▼

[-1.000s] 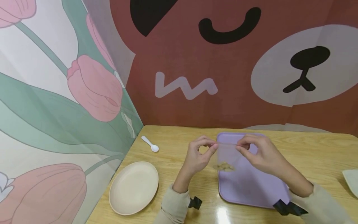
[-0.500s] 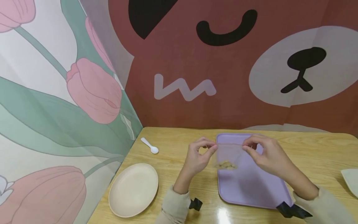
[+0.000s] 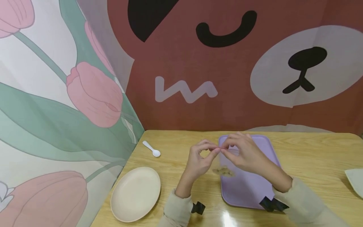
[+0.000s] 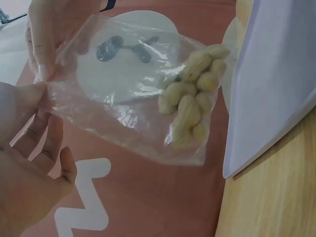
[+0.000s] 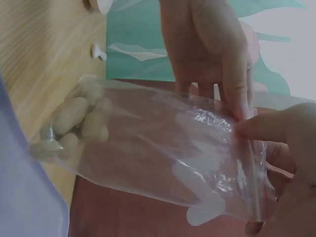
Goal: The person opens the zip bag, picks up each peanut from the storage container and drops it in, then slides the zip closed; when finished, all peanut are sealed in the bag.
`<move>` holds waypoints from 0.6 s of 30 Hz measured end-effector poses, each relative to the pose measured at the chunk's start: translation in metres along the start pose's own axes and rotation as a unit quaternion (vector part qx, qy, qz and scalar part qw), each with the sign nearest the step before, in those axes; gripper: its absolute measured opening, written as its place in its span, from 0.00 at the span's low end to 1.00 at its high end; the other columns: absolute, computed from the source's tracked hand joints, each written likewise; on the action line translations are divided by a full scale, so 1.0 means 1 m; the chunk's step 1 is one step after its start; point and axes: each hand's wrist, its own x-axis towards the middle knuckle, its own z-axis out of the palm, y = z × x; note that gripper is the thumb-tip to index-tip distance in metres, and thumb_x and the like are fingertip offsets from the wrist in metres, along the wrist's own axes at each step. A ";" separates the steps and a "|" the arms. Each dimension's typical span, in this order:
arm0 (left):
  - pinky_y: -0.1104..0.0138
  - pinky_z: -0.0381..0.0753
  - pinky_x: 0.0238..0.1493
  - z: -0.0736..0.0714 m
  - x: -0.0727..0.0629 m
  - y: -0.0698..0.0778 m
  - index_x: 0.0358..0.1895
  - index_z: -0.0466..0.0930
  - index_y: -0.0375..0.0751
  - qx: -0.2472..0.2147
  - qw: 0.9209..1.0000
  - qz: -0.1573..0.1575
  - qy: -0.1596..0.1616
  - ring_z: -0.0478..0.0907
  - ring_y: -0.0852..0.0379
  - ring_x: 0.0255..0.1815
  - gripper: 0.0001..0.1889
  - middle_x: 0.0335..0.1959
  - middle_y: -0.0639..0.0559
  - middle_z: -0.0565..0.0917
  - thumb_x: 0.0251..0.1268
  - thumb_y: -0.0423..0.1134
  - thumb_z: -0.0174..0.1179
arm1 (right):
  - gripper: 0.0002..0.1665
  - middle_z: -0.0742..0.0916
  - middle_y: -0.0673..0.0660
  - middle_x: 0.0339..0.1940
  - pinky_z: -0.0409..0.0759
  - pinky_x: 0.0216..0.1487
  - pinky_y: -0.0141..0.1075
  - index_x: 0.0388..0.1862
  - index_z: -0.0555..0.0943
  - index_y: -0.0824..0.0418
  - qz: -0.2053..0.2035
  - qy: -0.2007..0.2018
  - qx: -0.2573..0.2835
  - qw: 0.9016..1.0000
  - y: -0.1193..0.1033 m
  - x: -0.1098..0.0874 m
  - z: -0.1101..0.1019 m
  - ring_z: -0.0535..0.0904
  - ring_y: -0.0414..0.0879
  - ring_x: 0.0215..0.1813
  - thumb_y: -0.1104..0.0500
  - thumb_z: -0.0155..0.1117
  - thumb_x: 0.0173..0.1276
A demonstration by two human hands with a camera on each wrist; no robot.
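Note:
A clear plastic zip bag (image 4: 128, 89) hangs from both hands, with several unshelled peanuts (image 4: 190, 96) gathered at its bottom. My left hand (image 3: 199, 159) pinches the top edge of the bag at its left corner between thumb and index finger. Right beside it, my right hand (image 3: 245, 153) pinches the same edge, the fingertips of both hands meeting. A seal strip (image 5: 256, 182) runs along the bag's top in the right wrist view. In the head view the peanuts hang over the left edge of a purple tray (image 3: 246, 189).
To the left on the wooden table (image 3: 317, 157) lies a round beige plate (image 3: 136, 194). A white spoon (image 3: 152, 149) is behind it. The corner of a pale dish (image 3: 355, 179) shows at the far right. Printed cloths (image 3: 175, 113) stand behind the table and along its left.
My right hand first slid slightly right along the bag's top edge, then came left to meet the left hand's fingertips. The left hand stayed nearly in place.

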 end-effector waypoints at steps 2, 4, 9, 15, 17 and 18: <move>0.57 0.82 0.41 0.000 0.000 0.001 0.34 0.86 0.25 0.009 1.000 0.006 0.003 0.81 0.46 0.36 0.03 0.32 0.37 0.85 0.62 0.22 0.64 | 0.13 0.82 0.38 0.29 0.65 0.43 0.47 0.27 0.84 0.50 0.002 0.003 0.004 1.000 0.000 -0.001 -0.002 0.74 0.41 0.37 0.68 0.74 0.55; 0.54 0.82 0.41 0.000 0.000 0.003 0.35 0.86 0.25 0.017 1.000 0.008 0.001 0.81 0.47 0.36 0.03 0.32 0.38 0.85 0.62 0.23 0.64 | 0.13 0.83 0.37 0.29 0.64 0.43 0.47 0.27 0.84 0.49 0.006 0.005 0.007 1.000 0.001 -0.005 -0.005 0.74 0.39 0.37 0.68 0.75 0.55; 0.51 0.82 0.42 -0.003 0.001 0.005 0.35 0.86 0.24 0.026 1.000 0.002 -0.001 0.82 0.45 0.37 0.03 0.32 0.37 0.85 0.62 0.23 0.64 | 0.16 0.83 0.36 0.29 0.65 0.42 0.44 0.28 0.83 0.47 0.018 0.013 -0.002 1.000 0.005 -0.017 -0.020 0.74 0.37 0.37 0.69 0.76 0.53; 0.54 0.82 0.43 -0.004 0.002 0.005 0.34 0.86 0.23 0.014 1.000 -0.002 0.007 0.81 0.44 0.36 0.03 0.32 0.37 0.85 0.60 0.21 0.64 | 0.20 0.84 0.36 0.30 0.66 0.44 0.42 0.29 0.84 0.45 0.018 0.021 -0.001 1.000 0.012 -0.032 -0.040 0.77 0.39 0.40 0.72 0.76 0.51; 0.55 0.82 0.43 -0.003 0.002 0.006 0.34 0.86 0.24 0.010 1.000 -0.001 0.006 0.81 0.45 0.36 0.03 0.32 0.36 0.85 0.60 0.21 0.64 | 0.22 0.84 0.36 0.30 0.68 0.43 0.39 0.29 0.84 0.44 0.017 0.023 0.001 1.000 0.013 -0.035 -0.046 0.77 0.39 0.40 0.72 0.76 0.51; 0.54 0.82 0.43 -0.003 0.002 0.007 0.34 0.86 0.24 0.008 1.000 0.000 0.006 0.81 0.45 0.37 0.03 0.32 0.36 0.85 0.60 0.21 0.64 | 0.22 0.84 0.36 0.30 0.68 0.43 0.37 0.29 0.84 0.44 0.017 0.025 0.002 1.000 0.014 -0.037 -0.048 0.76 0.38 0.40 0.73 0.77 0.50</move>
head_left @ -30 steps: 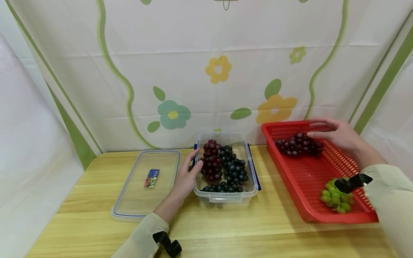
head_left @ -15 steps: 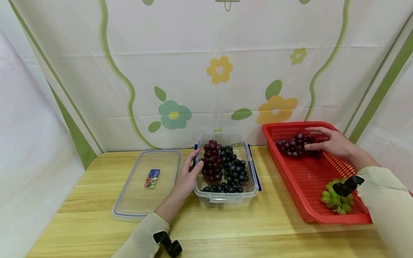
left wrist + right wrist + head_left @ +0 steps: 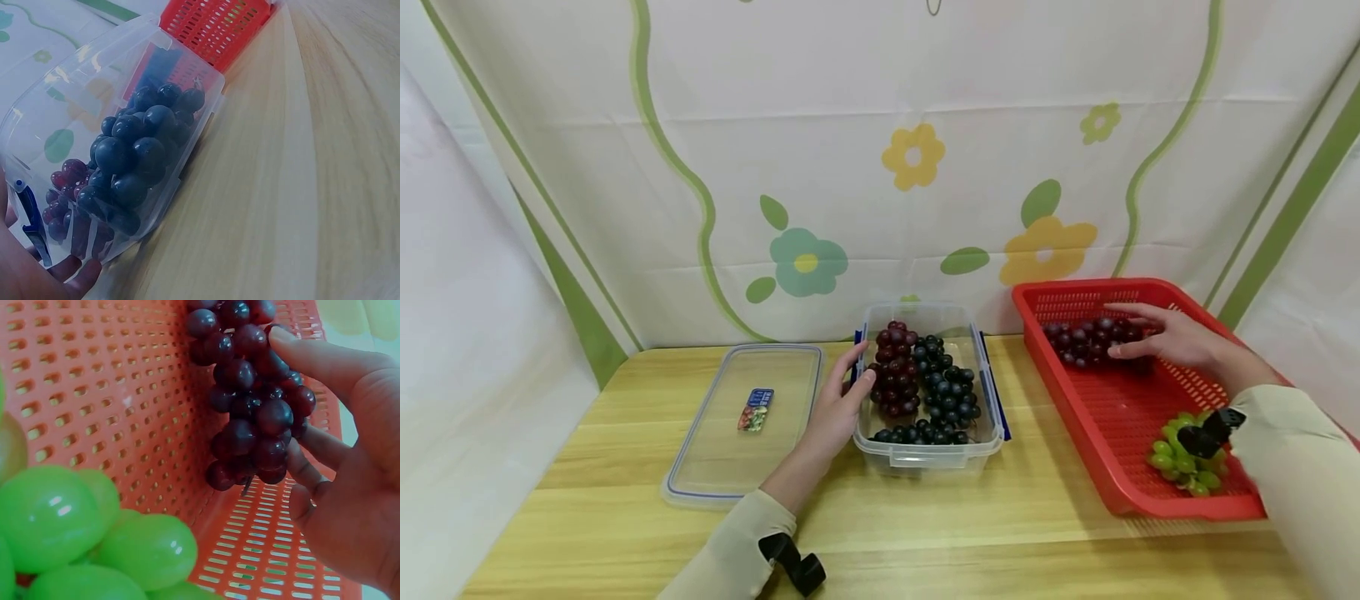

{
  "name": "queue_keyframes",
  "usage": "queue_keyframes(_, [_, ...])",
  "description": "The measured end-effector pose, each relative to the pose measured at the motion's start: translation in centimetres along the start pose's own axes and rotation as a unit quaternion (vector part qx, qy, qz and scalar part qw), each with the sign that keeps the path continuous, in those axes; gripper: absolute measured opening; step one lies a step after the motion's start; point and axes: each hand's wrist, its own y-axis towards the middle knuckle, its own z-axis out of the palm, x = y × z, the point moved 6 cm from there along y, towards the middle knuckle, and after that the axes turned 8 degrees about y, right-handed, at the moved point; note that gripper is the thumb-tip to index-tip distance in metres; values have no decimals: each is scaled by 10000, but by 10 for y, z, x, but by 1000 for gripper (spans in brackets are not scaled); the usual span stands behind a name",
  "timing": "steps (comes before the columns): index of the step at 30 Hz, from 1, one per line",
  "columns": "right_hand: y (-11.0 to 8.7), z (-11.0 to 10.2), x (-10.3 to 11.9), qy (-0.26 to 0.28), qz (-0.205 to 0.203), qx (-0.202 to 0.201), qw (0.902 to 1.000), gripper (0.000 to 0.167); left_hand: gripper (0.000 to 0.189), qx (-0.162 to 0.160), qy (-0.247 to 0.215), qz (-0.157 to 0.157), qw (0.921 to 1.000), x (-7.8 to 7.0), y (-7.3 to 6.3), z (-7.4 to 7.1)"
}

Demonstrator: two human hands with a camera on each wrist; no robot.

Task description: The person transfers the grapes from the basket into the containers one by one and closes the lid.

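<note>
A clear plastic food container [image 3: 936, 457] holds a dark red grape bunch [image 3: 895, 371] and black grapes [image 3: 951, 396]. My left hand [image 3: 829, 417] rests against its left side, near the blue side latch [image 3: 31, 222], thumb at the rim. Over on the right, my right hand [image 3: 1176, 337] grips a purple-red grape bunch [image 3: 250, 412] inside the red basket [image 3: 1082, 442]. In the right wrist view the thumb lies on one side of the bunch and the fingers curl in at the other; part of the contact is hidden. Green grapes [image 3: 1187, 458] lie at the basket's near end.
The container's flat lid [image 3: 715, 458], with a label [image 3: 756, 409] on it, lies left of the container on the wooden table [image 3: 880, 533]. Behind the table hangs a flower-printed cloth [image 3: 865, 167]. The basket's raised walls surround the right hand's area.
My right hand has moved left and down from the basket's far right side onto the purple-red grape bunch. My left hand has stayed at the container. The head view has shifted slightly.
</note>
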Motion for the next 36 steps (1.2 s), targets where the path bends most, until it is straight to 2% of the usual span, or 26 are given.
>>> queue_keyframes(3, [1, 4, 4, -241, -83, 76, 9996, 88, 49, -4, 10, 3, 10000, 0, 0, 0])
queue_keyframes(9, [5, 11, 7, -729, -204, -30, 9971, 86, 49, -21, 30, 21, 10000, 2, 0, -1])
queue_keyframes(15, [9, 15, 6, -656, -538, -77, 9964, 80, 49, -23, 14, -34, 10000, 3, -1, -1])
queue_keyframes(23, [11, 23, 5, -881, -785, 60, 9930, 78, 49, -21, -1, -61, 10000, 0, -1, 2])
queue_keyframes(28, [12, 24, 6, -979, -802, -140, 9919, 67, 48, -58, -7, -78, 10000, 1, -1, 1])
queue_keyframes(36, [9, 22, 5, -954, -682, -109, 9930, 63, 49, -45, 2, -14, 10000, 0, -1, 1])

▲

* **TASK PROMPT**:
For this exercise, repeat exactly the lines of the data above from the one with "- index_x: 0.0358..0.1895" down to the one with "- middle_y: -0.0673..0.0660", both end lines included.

* **OUTPUT FOR THIS EXERCISE**:
  - index_x: 0.0358..0.1895
  - index_z: -0.0466..0.0930
  - index_y: -0.0375..0.0751
  - qx: -0.2472..0.2147
  - qw: 0.9209..1.0000
  - qz: -0.1573..0.1575
  - qy: -0.1596..0.1616
  - ring_z: -0.0478..0.0907
  - ring_y: -0.0852..0.0379
  - ring_x: 0.0255..0.1815
  - gripper: 0.0001..0.1889
  - middle_x: 0.0335..0.1959
  - middle_y: -0.0639..0.0559
  - middle_z: -0.0565..0.0917
  - thumb_x: 0.0251..0.1268
  - thumb_y: -0.0423..0.1134
  - thumb_z: -0.0174..0.1179
arm1 (right):
  - gripper: 0.0002..0.1665
  - middle_z: -0.0742..0.0916
  - middle_y: -0.0673..0.0660

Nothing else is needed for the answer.